To do => Find every line below with the string "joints" and pick it out.

Dataset =>

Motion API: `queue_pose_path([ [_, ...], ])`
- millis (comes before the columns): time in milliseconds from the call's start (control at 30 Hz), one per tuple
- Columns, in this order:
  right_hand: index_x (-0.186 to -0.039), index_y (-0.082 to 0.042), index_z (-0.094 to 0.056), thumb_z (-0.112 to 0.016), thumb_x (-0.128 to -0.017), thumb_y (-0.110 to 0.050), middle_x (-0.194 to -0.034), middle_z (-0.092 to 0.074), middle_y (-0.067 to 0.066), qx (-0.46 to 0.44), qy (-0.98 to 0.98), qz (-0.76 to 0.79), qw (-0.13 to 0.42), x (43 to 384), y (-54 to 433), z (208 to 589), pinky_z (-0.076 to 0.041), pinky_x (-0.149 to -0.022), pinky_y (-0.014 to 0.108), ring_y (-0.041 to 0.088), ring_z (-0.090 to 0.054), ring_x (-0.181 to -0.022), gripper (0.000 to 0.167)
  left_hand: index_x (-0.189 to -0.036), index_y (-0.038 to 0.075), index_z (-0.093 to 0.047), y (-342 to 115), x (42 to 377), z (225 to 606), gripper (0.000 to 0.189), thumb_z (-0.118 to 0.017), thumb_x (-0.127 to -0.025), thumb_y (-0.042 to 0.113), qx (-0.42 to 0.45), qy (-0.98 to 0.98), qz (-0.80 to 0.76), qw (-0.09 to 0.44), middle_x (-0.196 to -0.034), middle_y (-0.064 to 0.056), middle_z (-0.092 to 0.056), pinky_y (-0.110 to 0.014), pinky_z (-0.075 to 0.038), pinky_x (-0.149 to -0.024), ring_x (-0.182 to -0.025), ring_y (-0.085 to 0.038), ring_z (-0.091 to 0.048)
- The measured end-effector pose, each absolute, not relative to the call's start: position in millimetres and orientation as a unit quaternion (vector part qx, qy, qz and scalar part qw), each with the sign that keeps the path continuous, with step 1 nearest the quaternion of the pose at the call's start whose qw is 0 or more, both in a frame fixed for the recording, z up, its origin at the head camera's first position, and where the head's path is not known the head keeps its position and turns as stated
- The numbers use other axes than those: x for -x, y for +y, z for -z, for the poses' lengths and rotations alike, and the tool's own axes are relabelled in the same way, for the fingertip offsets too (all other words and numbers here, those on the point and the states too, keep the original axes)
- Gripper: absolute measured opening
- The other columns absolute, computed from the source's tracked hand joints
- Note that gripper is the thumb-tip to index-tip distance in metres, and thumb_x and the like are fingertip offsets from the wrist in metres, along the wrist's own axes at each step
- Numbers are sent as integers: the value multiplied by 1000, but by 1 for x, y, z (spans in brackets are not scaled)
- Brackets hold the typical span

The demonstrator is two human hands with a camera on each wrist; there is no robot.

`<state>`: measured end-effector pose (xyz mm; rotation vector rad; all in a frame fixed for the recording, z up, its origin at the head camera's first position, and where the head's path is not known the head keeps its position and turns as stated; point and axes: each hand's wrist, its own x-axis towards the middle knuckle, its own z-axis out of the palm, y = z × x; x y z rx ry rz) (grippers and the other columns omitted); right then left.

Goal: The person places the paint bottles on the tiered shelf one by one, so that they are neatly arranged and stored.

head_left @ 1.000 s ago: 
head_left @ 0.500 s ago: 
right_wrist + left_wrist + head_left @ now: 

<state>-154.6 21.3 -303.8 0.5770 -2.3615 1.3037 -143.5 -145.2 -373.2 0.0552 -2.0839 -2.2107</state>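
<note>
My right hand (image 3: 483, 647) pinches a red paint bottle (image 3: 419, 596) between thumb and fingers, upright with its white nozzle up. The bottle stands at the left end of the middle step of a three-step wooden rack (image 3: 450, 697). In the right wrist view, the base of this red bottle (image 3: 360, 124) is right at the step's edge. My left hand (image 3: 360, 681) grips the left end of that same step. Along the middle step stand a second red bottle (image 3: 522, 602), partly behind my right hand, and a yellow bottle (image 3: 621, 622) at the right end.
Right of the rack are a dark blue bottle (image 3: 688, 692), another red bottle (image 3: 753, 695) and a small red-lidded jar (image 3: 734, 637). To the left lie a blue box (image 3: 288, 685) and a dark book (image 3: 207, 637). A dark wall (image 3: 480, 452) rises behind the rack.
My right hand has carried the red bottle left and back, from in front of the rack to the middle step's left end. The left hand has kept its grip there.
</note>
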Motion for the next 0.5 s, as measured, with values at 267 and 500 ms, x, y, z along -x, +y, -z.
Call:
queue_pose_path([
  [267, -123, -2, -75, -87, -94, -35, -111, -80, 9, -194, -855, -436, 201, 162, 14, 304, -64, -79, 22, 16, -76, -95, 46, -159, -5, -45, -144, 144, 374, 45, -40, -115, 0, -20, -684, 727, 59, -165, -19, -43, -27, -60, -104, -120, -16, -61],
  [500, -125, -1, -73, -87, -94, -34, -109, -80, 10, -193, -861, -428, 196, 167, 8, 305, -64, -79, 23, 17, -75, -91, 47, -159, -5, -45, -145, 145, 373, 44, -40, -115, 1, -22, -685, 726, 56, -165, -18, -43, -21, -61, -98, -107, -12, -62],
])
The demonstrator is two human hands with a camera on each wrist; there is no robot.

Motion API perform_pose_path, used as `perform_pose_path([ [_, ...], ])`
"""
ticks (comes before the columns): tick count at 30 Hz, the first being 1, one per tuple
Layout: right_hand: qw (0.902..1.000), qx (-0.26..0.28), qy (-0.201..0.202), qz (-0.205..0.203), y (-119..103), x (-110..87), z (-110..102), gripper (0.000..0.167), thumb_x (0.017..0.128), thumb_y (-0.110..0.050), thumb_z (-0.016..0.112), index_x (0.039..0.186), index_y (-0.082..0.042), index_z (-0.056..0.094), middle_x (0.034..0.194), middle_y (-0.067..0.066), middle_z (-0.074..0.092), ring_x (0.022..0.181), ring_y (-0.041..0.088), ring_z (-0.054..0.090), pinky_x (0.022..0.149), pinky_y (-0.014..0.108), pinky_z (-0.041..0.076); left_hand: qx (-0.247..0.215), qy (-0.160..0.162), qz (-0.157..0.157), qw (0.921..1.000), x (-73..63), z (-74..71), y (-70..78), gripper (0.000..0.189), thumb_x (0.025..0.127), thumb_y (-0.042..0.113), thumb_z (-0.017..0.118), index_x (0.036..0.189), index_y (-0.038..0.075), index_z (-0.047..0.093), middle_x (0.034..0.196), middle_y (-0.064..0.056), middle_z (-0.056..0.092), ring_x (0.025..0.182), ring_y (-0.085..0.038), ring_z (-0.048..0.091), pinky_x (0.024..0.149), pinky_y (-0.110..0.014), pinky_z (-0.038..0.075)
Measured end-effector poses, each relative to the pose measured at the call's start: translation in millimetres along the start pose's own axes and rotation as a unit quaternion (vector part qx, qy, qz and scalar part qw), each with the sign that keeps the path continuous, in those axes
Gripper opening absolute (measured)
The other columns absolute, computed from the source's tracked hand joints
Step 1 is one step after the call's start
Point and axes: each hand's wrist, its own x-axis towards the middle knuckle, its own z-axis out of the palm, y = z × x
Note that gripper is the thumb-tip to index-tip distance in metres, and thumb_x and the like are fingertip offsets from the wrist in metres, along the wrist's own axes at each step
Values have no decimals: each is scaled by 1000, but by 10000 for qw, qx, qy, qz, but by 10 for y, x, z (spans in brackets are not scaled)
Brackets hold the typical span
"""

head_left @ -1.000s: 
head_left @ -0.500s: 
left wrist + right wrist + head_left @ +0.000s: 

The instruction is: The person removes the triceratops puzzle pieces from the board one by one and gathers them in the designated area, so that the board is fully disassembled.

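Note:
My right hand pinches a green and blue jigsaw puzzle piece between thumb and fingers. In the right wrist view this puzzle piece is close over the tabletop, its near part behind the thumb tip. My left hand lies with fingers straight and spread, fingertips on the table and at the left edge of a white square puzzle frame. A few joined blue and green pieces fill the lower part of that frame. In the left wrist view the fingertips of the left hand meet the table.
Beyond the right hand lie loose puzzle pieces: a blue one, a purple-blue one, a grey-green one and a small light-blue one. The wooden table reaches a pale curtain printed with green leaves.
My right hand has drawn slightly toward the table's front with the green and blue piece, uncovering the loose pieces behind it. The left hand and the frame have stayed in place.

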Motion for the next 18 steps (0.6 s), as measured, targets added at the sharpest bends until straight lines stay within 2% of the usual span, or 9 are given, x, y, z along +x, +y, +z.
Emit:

Reply to the exercise =>
- The other columns absolute, computed from the source's tracked hand joints
The other columns absolute, computed from the source's tracked hand joints

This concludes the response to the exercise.